As consumers become more educated, parents are considering benefits such as mental focus and immunity.

“Recent trends we’ve seen at Longo’s have focused on providing healthier and more diverse options to support students’ overall well-being and cognitive function,” says Mike Longo, chief operating officer at Longo’s

Steven Ware, vice-president and general manager, value-added fresh at Naturipe Farms, believes his company is well positioned to meet consumer demand on this front. Naturipe’s Berry Parfaits feature berries, yogurt and granola in a portable, single-serve cup, and its Bliss Bento boxes offer a variety of healthy ingredients including berries, granola clusters and chickpeas, in a partitioned container. “Berries are brain food, so what better to send in a kid’s lunch?” Ware asks.

Nicole Bleiwas, vice-president of marketing for Riverside Natural Foods—manufacturers of the allergy-friendly MadeGood brand of snacks—also touts nutrition science as important to product positioning. “We offer a good source of both vitamin C and vitamin D, which we know as we go into the fall and winter is something our kids need more of as they spend more time inside.”


Parents aren’t the only ones learning more about nutrition and the environment. Even the classroom curriculum is having an impact on school lunches. “Kids are learning about the environment and sustainability at school,” says Gregoire. “They’re also learning a lot about health.”

This educational emphasis partly explains the reduced primacy of traditional lunch options such as juice boxes and soft drinks. Another factor is school policies such as litterless lunches and the banning of allergy-activating foods.

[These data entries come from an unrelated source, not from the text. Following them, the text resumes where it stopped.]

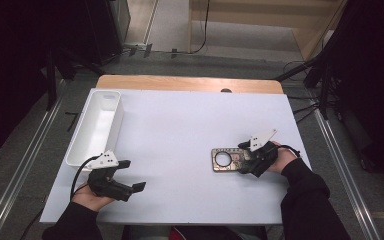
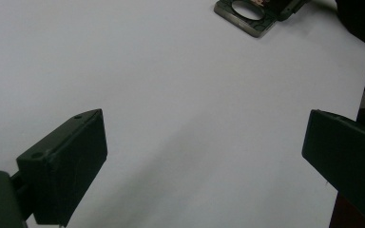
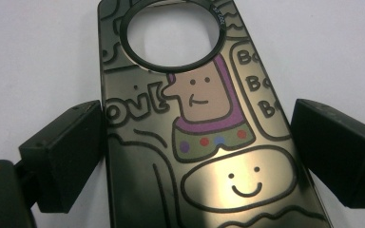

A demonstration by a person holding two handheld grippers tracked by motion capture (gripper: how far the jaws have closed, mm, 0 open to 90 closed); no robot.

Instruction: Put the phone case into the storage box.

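Observation:
A dark, glossy phone case (image 1: 223,160) with cartoon drawings and a round camera hole lies flat on the white table top (image 1: 180,125), right of centre. My right gripper (image 1: 245,163) is open and straddles the case's near end. In the right gripper view the case (image 3: 195,156) lies between the two jaws: the left one is against its edge, the right one a sliver away. My left gripper (image 1: 134,175) is open over bare table at the front left, holding nothing. In the left gripper view the case (image 2: 247,16) is far off, beyond the open left gripper (image 2: 204,142).
A long white bin (image 1: 117,122) stands along the table's left edge, just beyond my left hand, and looks empty. A wooden strip (image 1: 190,82) runs along the far edge. Black stands and cables flank the table on the floor.

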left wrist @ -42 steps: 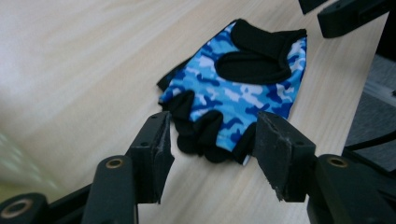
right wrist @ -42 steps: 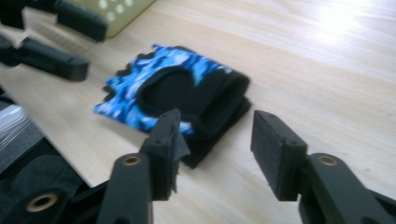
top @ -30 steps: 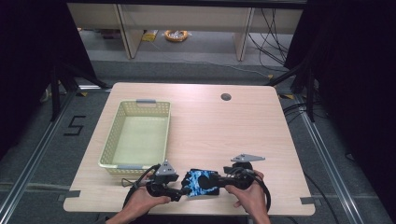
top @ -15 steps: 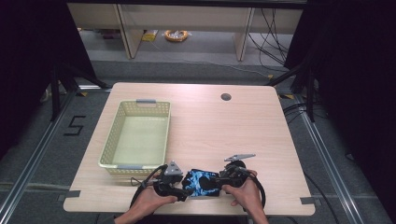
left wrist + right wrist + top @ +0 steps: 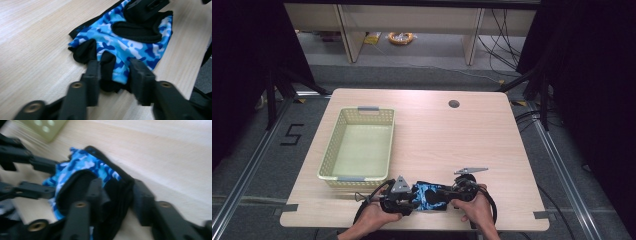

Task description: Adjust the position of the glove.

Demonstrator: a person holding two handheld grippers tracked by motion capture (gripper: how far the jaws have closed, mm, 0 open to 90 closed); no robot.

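Observation:
A blue camouflage fingerless glove point(image 5: 427, 194) with black trim lies on the wooden table point(image 5: 452, 145) near its front edge. My left gripper point(image 5: 414, 197) comes at it from the left. Its jaws have just been closing, and in the left gripper view the left gripper point(image 5: 115, 77) pinches a finger stub and the blue fabric of the glove point(image 5: 130, 50). My right gripper point(image 5: 443, 194) meets the glove from the right. Its jaws have also just been closing, and the right gripper point(image 5: 118, 195) squeezes the bunched black cuff of the glove point(image 5: 82, 167).
A pale green plastic basket point(image 5: 329, 150) stands on the left half of the table, just behind my left hand. A dark round hole point(image 5: 454, 104) sits near the table's far edge. The table's front edge runs close under both hands.
Both pairs of jaws have drawn in onto the glove's two ends. The hands have stayed at the front edge, and the right one sank slightly.

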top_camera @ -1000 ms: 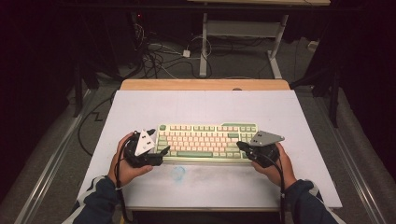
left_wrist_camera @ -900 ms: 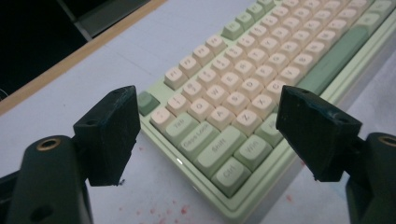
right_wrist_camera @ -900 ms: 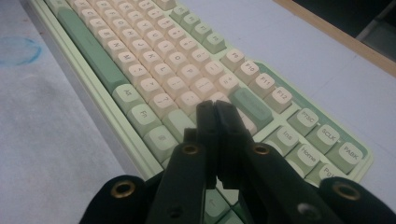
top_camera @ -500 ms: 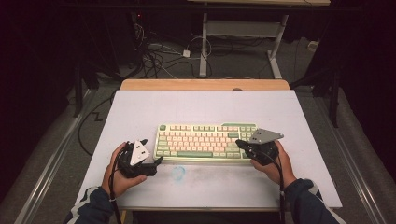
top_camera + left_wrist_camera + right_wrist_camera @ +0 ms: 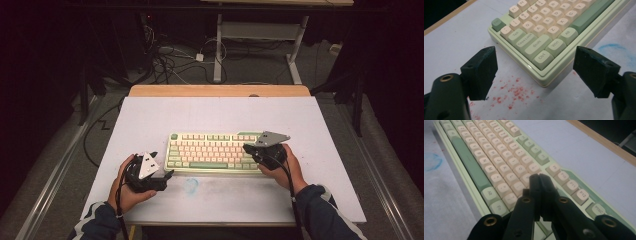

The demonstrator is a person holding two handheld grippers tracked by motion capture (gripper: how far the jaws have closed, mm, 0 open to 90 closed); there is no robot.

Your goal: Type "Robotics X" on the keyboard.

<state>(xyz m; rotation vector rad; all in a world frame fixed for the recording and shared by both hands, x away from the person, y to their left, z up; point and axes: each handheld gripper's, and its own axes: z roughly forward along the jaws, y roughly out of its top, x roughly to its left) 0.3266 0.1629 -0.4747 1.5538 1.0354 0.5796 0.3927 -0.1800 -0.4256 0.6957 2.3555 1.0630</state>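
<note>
The keyboard [image 5: 217, 152] is lying flat near the middle of the tabletop [image 5: 150, 115], its long axis running from 9 o'clock to 3 o'clock in the high view, with the space-bar row facing the person at 6 o'clock and the function row toward 12 o'clock.

In the left gripper view the keyboard [image 5: 554, 32] is running off the top edge, so its Ctrl corner is showing in full while the far end is being cut off; in the right gripper view the keyboard [image 5: 486, 165] is passing behind the gripper body, and the nearest keys are being hidden. Key legends farther off are too blurred to read.

The left gripper [image 5: 165, 176] is sitting at about 8 o'clock from the keyboard, just off its near left corner and not touching it, cradled in the left hand [image 5: 131, 192] with the forearm coming in from 6 o'clock. Its fingers [image 5: 482, 70] are standing wide apart with nothing between them, aimed at that corner.

The right gripper [image 5: 248, 148] is resting over the keyboard's right end at 3 o'clock, the right hand [image 5: 287, 167] wrapped behind it. Its fingers [image 5: 535, 187] are pressed together, holding nothing, tips low over the keys; whether they are touching a key cannot be told.
</note>
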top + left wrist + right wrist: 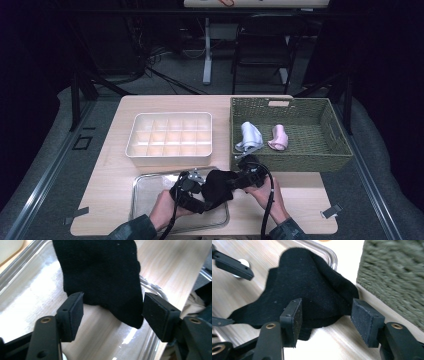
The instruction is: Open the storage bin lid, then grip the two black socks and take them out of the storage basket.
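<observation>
A black sock [218,186] lies bunched over the right rim of a clear tray [145,200] near the table's front edge. In the left gripper view the sock [100,272] hangs down between the jaws of my left gripper [112,315]. Those jaws stand apart, and the pads [75,312] flank the cloth's lower end without squeezing it. My right gripper [327,317] comes at the sock [312,290] from the other side, open too, with the folded edge lying between its pads [365,320]. In the high view the left gripper [192,182] and right gripper [245,175] face each other across the sock.
A white box of small compartments [170,135] sits behind the tray. A green woven basket [330,150] at the right holds a pale blue roll [248,135] and a pink roll [278,137]. Its wall [392,272] stands close to my right gripper.
</observation>
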`<control>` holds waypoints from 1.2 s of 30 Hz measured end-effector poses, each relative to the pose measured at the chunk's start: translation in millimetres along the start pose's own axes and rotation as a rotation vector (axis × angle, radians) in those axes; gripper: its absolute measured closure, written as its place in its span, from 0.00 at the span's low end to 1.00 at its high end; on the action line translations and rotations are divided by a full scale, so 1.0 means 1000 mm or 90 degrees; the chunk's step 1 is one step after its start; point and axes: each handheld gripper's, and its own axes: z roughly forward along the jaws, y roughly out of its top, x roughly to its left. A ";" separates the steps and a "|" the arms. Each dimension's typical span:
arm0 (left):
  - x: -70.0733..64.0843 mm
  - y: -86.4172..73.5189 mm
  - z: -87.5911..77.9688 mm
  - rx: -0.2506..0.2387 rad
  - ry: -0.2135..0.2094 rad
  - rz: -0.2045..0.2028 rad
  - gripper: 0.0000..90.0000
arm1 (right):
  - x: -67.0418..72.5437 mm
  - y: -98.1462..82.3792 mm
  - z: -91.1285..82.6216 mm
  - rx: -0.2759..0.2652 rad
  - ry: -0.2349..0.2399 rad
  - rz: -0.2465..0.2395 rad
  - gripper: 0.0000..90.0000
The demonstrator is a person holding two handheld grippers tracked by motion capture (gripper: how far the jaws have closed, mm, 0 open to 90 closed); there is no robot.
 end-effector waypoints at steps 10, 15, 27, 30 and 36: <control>0.007 -0.002 0.006 0.015 -0.007 -0.010 0.59 | -0.007 0.001 0.017 0.047 -0.014 0.017 0.58; 0.007 -0.002 0.007 0.018 -0.012 -0.012 0.66 | -0.008 0.000 0.020 0.057 -0.020 0.012 0.71; 0.013 -0.001 0.010 0.024 0.001 -0.005 0.80 | -0.006 -0.002 0.009 0.042 0.014 0.033 0.94; 0.016 0.000 0.010 0.022 0.005 -0.010 0.80 | -0.005 -0.003 0.000 0.042 0.024 0.033 0.94; 0.026 0.001 0.006 0.015 0.024 -0.022 0.80 | -0.003 -0.004 -0.013 0.011 0.050 0.033 0.94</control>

“Back in the day, it was all about the juice box, the chocolate milk, but these drinks have been heavily replaced by tap water,” says Perrotta. “Even bottled water has a stigma because of the packaging.”

Diosmieau Splash Water is a sustainable option that’s perfect for a packed lunch—it’s a still water sourced from an artesian spring in Eastern Ontario and sold in single 355-millilitre aluminum cans. 

The social component of food choices is carrying more weight. “Factors like ‘fitting in’, ‘being cool and trendy’ and ‘being socially responsible’ have all doubled in importance versus 2019,” says Perrotta. 


Perrotta and Gregoire both note that traditional North American snack staples may hold appeal for newer Canadians looking to assimilate to their adopted home. Conversely, global food cultures are having an impact on what Canadians of all backgrounds eat. “We see the cross-acculturation impact, where kids are now exposed to a larger array of foods at a much younger age,” says Perrotta. “And that impacts the lunch choices.”

Alessandra Bisaillon, head of marketing for Farm Boy, says grocers need to provide options. “Variety is what keeps our customers coming back,” she says, pointing to Farm Boy offerings such as pre-made lunches with a sandwich or wrap, vegetables and fruit, as well as salads and ready-to-heat soups. 

Bisaillon says Farm Boy’s private-label, easy-to-make dinner options like Butter Chicken are often repurposed for school lunches. “We want to offer fresh, quality products that also have the different flavours that keep our customers coming back,” she says.